Ciocia Rima dalej dalej smarka w monitor. "J A C H C E W Y J Ś Ć !" krzyczy stłumionym zapchanym nosem głosem, po czym napotyka przewrażliwione spojrzenie matki.
Rodzicielska filozofia <na krótkim przykładzie>:
- Kochanie, czuję się niewyraźnie!
- To zjedz zupke chińską! To najlepsze lekarstwo!

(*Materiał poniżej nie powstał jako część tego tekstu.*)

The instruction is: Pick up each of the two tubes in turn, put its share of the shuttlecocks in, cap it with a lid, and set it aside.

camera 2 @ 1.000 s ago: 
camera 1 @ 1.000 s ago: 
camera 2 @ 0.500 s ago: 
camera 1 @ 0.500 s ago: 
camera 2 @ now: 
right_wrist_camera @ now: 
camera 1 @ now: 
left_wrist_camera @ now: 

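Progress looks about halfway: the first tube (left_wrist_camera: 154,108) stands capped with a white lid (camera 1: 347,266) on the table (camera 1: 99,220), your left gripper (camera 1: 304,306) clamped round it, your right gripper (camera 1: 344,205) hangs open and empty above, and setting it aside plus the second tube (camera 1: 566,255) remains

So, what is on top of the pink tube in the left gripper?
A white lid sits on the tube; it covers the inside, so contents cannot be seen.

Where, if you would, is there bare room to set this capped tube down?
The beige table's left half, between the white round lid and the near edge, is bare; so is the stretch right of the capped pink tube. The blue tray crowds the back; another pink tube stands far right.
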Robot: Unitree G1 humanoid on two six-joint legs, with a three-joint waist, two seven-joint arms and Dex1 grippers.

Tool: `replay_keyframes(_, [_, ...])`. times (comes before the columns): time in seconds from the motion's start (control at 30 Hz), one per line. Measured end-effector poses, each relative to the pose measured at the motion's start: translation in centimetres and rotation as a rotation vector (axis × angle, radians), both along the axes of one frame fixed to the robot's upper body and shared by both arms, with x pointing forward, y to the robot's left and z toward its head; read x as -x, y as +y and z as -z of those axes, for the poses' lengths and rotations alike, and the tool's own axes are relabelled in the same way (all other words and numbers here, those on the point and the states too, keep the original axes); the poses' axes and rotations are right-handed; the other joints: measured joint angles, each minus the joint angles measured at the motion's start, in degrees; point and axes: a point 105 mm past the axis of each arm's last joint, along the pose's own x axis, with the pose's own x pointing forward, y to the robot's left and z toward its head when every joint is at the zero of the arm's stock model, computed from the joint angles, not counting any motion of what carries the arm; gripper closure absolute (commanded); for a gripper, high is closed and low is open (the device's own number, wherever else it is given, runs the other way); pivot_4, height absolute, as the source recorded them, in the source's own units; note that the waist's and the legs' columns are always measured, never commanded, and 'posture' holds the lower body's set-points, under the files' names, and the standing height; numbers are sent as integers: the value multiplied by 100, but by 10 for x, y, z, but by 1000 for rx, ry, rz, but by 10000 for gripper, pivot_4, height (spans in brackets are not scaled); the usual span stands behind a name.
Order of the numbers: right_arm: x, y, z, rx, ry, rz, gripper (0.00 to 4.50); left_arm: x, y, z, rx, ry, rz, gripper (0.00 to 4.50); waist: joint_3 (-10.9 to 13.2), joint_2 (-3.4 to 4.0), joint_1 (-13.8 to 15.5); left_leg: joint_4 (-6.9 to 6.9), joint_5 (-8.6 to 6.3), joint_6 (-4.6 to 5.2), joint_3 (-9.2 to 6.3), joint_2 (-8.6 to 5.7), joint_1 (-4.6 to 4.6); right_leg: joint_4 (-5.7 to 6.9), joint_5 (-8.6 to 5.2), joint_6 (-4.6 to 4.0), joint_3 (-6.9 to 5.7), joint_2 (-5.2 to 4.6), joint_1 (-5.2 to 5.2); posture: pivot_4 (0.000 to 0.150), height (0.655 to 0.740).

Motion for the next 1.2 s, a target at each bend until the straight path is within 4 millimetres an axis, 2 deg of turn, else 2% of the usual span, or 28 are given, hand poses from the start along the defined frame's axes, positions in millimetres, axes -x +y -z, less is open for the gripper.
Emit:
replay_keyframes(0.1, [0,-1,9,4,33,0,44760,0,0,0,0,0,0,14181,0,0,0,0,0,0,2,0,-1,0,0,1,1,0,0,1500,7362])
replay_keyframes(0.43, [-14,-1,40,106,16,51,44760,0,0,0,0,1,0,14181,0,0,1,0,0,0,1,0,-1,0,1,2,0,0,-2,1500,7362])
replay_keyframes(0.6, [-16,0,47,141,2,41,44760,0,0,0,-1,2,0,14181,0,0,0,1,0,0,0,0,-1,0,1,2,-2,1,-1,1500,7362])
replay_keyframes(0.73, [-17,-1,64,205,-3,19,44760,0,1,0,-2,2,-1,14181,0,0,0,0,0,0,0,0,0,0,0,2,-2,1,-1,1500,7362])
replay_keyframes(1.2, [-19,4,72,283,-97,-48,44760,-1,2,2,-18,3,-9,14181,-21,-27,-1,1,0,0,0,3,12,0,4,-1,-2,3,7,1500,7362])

Pamiętajcie: jeśli jesteście chorzy, przez co nie macie smaku ani apetytu, to rodzice i tak uznają, że się odchudzacie. Poza tym, przecież jedzenie jest lepsze na chorobe niż te wszystke specyfiki... xD
Zdjęcia nie będzie, bo tak! Ciocia Rima nie jest w najlepszej formie, ani, żeby robić zdjęcie sobie, ani, żeby wyjść i sfotografować coś ciekawego. Ew. mogłam walnąc zdjęciem paczki husteczek... W sumie...
W każdym razie macie limitowaną edycję zmodyfikowanych ryb z tunelami i pierciengiem. Tak to jest, jak się myśli o walorach wizualnych kolczyka w policzku patrząc na akwarium ^^
Aaaaaaa! 7 dni do konwentu!
Ciocia Rima będzie walic głową w ścianę, szczególnie, jak nie wyzdrowieje przed czasem... hm... podobno od walenia głową w ściane można schudnąc...
Ciocia zagląda do swojego nieistniejącego, ale nie mniej pustego portfela i stwierdza, że nie ma funduszy na cosplay. Bądź co bądź, głupio się na konwencie pojawić w dżinsach i bluzie.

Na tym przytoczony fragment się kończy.